A deal between university researchers and an Australian biotech company opens the door to stem cell super-breeds engineered to fight diseases from arthritis to cancer.
Researchers at Sydney’s Macquarie University say they have developed a world-first method of identifying stem cells that pump out large concentrations of disease-fighting proteins known as cytokines. The breakthrough, to be announced today, could see liposuction byproducts harnessed in injections for anything from a dicky knee to a dodgy heart.
Team leader Ewa Goldys said that the technology could be deployed against a variety of illnesses. "Anyone can produce stem cells from fat, but we are going to have some very special cells that nobody else has," said Professor Goldys, deputy director of the Australian Research Council’s Centre of Excellence for Nanoscale BioPhotonics.
"We could really be looking at a ... global breakthrough."
The scientists have teamed up with Australian company Regeneus to commercialise the technology.
Regeneus chief executive John Martin said the technology could give Australia an edge in the regenerative medicine market, which is forecast to be worth $US67.5 billion ($94bn) by 2020.
"(Our) new therapy will hopefully be able to grab a share of that market because it’s a better product and has no side-effects," he said.

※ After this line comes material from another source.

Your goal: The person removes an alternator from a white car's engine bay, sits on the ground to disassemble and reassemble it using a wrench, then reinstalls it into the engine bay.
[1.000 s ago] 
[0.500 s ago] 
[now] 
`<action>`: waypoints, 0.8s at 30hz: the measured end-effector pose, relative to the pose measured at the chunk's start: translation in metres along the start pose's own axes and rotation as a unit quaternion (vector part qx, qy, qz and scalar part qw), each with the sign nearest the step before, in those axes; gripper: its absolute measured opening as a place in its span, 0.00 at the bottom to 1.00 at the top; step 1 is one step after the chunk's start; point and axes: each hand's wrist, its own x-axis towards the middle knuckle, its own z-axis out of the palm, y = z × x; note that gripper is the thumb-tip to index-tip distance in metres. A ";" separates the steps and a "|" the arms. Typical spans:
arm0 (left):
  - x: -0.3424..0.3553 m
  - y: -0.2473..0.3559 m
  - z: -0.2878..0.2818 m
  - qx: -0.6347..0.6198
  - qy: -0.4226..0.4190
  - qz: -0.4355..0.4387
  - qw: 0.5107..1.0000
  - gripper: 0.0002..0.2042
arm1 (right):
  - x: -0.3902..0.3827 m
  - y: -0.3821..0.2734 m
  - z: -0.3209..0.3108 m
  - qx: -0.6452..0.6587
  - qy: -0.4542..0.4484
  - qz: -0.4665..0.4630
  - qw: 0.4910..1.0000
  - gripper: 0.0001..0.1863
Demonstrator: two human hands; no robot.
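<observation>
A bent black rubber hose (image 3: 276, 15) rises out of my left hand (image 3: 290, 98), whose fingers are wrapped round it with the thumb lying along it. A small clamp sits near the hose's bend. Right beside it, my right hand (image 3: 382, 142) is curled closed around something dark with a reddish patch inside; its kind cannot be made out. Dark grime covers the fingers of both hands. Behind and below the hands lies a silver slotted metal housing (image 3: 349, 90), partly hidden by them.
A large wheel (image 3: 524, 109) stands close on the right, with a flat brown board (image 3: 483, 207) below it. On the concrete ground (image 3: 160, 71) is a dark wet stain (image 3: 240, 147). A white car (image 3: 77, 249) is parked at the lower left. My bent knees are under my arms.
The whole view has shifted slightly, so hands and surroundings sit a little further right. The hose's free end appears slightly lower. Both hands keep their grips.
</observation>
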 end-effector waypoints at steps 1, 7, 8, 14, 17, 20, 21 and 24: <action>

Several years ago, scientists discovered that stem cells — which had generally been harvested from discarded human embryos or reprogrammed from adult tissues — existed throughout the adult body in the skin, hair follicles and fat. But Mr Martin said the "real trick" lay in pinpointing stem cells that were therapeutically useful.
Stem cells are identified based on protein "markers" on the cell walls, but current instruments cannot detect which of them secrete cytokines in high numbers. "This technology will allow cells to be chosen based on what they actually do," Mr Martin said.
The partnership earns Macquarie royalties on sales of stem-cell analysis kits retailing at about $1000 apiece.
Mr Martin said this would be only the first application, with Regeneus also planning to deploy the technology against conditions such as osteoarthritis.
He said stem cells were enormously promising for pain management, because they treated the underlying causes rather than "masking" the symptoms, and did not trigger an immune response. Cell therapies will replace steroids as the "injection of choice", he said.
Regeneus could also licence the technology to pharmaceutical giants to develop new regenerative medicine treatments for dermatitis, auto-immune conditions, heart disease and cancer.
Under the concept, stem cells extracted from people’s fat tissue could be reinjected into their own problem areas such as arthritic joints. But Mr Martin said the cells would more likely be mass-produced from single donors.
Next month Regeneus is taking the technology to Japan as part of an Austrade mission to explore opportunities in the country’s flourishing regenerative medicine industry. The Abe administration has made regenerative medicine a pillar of its national growth strategy, and relaxed rules on clinical trials so that new therapies can be raced to market.